▶ [RECORDS FOR THE EXERCISE]
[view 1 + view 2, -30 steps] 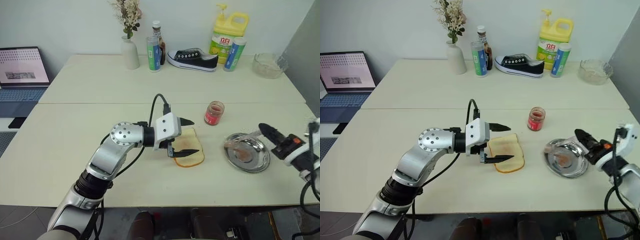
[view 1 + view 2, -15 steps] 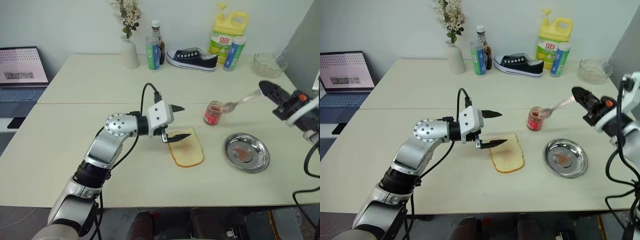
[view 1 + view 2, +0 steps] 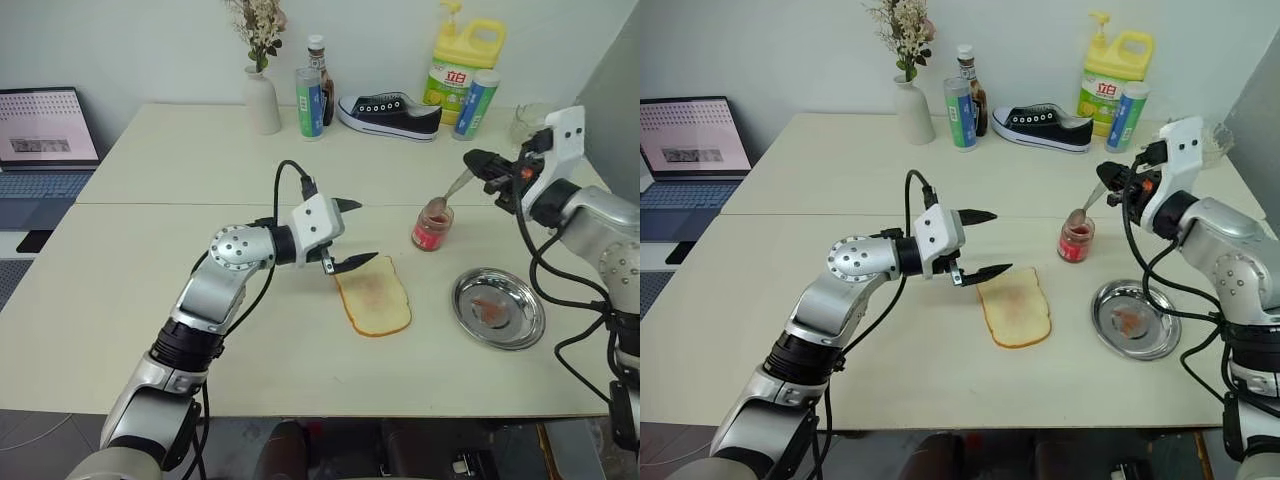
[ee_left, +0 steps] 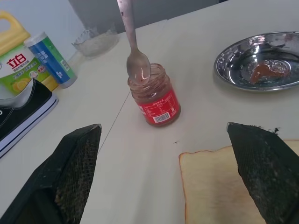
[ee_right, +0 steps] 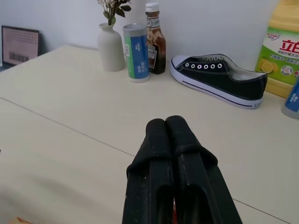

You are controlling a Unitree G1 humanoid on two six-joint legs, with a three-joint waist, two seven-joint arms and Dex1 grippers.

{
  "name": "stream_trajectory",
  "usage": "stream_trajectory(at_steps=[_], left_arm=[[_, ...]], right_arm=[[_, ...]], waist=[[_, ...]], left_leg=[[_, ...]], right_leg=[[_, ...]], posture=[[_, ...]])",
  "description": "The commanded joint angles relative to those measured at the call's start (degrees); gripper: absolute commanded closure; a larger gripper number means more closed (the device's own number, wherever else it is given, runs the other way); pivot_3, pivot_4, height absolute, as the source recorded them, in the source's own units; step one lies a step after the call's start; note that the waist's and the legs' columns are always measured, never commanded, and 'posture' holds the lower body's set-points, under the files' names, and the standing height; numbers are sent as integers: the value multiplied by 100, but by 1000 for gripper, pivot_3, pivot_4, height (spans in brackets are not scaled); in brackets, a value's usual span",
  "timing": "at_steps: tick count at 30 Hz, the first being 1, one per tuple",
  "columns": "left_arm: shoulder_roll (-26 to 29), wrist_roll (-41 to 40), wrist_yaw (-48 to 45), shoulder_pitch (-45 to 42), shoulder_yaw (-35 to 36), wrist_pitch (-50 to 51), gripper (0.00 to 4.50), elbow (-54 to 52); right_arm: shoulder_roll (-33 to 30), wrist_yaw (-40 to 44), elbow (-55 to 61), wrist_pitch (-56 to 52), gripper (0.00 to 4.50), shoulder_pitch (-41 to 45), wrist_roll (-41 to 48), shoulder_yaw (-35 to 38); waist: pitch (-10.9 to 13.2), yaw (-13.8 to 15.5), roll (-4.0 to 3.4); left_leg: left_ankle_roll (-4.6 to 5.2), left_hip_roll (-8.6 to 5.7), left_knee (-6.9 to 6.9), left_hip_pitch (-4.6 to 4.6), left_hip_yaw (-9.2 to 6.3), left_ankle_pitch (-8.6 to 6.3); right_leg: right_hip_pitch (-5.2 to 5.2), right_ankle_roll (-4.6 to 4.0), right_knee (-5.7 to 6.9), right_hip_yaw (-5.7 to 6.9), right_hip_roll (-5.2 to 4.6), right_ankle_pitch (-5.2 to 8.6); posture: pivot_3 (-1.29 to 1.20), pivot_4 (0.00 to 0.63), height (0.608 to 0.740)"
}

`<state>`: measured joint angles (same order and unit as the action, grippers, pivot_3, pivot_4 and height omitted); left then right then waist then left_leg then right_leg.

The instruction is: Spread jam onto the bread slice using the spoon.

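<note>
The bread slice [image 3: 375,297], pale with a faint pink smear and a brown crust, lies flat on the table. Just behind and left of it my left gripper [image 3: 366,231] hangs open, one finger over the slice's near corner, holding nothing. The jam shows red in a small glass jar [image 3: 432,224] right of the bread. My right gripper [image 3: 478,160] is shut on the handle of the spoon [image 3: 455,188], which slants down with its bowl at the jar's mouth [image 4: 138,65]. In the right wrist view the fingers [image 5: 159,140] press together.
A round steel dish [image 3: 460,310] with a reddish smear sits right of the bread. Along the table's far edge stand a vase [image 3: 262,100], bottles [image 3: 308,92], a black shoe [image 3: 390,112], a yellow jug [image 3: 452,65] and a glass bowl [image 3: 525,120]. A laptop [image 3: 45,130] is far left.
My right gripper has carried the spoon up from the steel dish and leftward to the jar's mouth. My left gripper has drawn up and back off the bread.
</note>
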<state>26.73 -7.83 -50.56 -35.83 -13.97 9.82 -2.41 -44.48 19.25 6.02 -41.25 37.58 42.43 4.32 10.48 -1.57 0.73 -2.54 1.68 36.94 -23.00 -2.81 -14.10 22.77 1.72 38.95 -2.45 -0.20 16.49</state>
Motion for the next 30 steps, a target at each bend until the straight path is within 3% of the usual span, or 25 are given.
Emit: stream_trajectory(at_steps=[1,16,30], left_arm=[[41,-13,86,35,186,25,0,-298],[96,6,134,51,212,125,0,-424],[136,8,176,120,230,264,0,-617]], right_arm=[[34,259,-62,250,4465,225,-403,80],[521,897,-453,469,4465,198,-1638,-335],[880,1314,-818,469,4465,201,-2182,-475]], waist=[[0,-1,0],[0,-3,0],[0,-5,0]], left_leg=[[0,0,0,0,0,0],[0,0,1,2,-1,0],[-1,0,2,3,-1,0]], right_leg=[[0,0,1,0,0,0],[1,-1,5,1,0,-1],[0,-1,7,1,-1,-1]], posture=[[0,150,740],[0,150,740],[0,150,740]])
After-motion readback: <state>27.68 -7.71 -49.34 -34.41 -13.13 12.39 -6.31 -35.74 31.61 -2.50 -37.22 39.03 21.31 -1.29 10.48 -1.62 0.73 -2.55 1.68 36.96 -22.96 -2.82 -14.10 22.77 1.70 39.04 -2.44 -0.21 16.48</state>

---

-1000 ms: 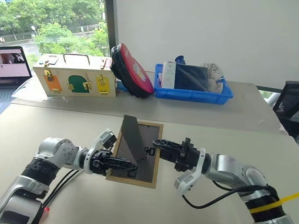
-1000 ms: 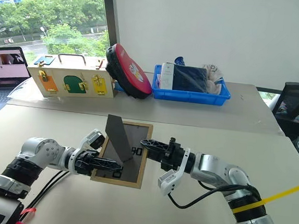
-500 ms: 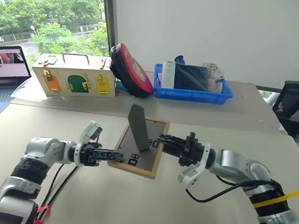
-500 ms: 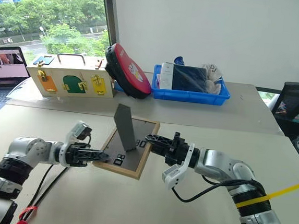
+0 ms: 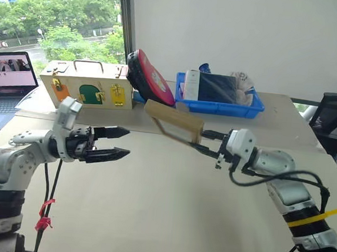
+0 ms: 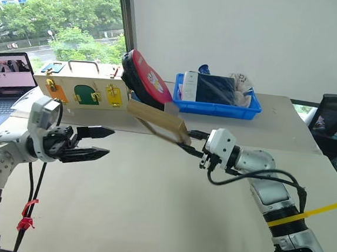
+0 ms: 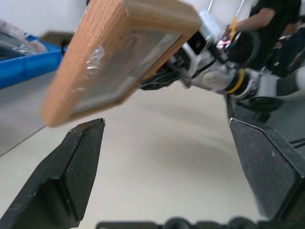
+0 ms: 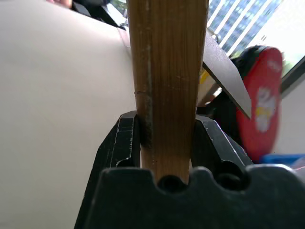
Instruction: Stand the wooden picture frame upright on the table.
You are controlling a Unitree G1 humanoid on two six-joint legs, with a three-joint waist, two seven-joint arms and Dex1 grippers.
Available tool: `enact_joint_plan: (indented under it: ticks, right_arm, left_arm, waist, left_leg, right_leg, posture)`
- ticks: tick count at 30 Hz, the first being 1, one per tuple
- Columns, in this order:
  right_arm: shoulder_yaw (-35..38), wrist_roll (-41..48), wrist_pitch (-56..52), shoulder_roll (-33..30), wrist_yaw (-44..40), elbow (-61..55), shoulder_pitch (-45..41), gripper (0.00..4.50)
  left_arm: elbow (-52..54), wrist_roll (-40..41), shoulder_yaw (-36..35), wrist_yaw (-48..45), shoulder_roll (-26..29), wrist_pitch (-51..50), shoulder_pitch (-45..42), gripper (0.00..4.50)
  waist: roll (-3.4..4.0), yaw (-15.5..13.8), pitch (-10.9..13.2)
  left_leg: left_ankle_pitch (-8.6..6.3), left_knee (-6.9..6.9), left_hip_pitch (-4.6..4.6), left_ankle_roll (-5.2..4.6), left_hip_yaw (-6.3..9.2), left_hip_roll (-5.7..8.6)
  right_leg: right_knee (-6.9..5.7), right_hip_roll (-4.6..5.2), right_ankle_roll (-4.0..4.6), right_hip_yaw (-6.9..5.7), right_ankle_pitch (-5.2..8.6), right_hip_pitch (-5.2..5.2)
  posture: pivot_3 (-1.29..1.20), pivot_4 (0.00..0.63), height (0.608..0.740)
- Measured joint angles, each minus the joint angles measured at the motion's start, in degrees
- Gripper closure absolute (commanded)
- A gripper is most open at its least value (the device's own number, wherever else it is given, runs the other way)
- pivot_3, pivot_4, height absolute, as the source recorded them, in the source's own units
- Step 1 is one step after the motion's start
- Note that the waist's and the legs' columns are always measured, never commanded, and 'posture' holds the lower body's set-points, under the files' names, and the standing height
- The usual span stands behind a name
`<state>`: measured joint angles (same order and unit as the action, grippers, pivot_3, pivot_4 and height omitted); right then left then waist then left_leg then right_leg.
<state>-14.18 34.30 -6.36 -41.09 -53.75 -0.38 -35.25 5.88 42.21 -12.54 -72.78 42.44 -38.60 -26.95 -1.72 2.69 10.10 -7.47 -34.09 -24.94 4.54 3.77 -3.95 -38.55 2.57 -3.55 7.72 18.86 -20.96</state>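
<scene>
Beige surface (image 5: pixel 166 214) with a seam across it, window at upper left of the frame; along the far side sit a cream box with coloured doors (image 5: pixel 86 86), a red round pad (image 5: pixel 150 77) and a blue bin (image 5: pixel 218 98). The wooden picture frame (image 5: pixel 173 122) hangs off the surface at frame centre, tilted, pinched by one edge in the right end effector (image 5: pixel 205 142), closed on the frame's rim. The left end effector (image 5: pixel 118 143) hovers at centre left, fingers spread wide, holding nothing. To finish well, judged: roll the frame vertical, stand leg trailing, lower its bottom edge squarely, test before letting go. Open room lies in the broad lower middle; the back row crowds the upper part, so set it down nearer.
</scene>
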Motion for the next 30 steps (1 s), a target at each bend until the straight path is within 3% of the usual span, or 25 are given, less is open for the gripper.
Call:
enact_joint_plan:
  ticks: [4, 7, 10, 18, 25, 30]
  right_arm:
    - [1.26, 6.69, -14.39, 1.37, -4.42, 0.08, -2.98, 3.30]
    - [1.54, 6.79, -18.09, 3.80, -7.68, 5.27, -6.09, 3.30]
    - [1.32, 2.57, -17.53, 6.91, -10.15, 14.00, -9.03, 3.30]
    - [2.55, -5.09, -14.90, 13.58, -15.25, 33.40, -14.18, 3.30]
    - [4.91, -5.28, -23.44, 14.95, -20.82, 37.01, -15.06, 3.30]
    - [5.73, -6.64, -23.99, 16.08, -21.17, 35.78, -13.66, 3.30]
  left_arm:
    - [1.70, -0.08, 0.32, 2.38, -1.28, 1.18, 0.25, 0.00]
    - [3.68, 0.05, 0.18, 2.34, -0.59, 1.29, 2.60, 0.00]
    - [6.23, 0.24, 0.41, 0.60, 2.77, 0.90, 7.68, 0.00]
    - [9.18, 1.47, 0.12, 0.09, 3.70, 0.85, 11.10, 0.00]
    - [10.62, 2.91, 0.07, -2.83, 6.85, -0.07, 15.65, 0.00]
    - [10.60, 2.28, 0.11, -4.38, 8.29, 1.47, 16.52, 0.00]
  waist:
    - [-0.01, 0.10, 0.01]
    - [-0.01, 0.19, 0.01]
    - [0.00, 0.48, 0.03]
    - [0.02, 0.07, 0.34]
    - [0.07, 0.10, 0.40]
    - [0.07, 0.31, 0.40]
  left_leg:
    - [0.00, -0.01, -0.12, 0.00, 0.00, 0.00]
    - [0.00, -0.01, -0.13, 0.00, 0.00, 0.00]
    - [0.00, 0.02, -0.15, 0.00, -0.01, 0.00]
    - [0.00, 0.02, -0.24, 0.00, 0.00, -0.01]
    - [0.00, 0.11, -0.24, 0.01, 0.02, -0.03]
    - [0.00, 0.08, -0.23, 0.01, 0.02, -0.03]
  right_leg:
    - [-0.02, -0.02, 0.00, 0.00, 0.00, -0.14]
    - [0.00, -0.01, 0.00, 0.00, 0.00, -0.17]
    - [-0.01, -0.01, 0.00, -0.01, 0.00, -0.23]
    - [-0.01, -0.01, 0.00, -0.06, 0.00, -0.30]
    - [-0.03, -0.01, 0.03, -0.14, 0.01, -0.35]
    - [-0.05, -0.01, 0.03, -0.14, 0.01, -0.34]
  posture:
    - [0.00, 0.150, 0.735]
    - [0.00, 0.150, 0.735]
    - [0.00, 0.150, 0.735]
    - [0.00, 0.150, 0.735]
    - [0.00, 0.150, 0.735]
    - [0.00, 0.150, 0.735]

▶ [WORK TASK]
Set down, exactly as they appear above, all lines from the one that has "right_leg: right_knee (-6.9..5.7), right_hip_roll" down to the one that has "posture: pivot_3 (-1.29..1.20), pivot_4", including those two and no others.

▶ [WRITTEN SOLUTION]
  right_leg: right_knee (-6.9..5.7), right_hip_roll (-4.6..5.2), right_ankle_roll (-4.0..4.6), right_hip_yaw (-6.9..5.7), right_ankle_pitch (-5.2..8.6), right_hip_pitch (-5.2..5.2)
  posture: pivot_3 (-1.29..1.20), pivot_4 (0.00..0.63), height (0.608..0.740)

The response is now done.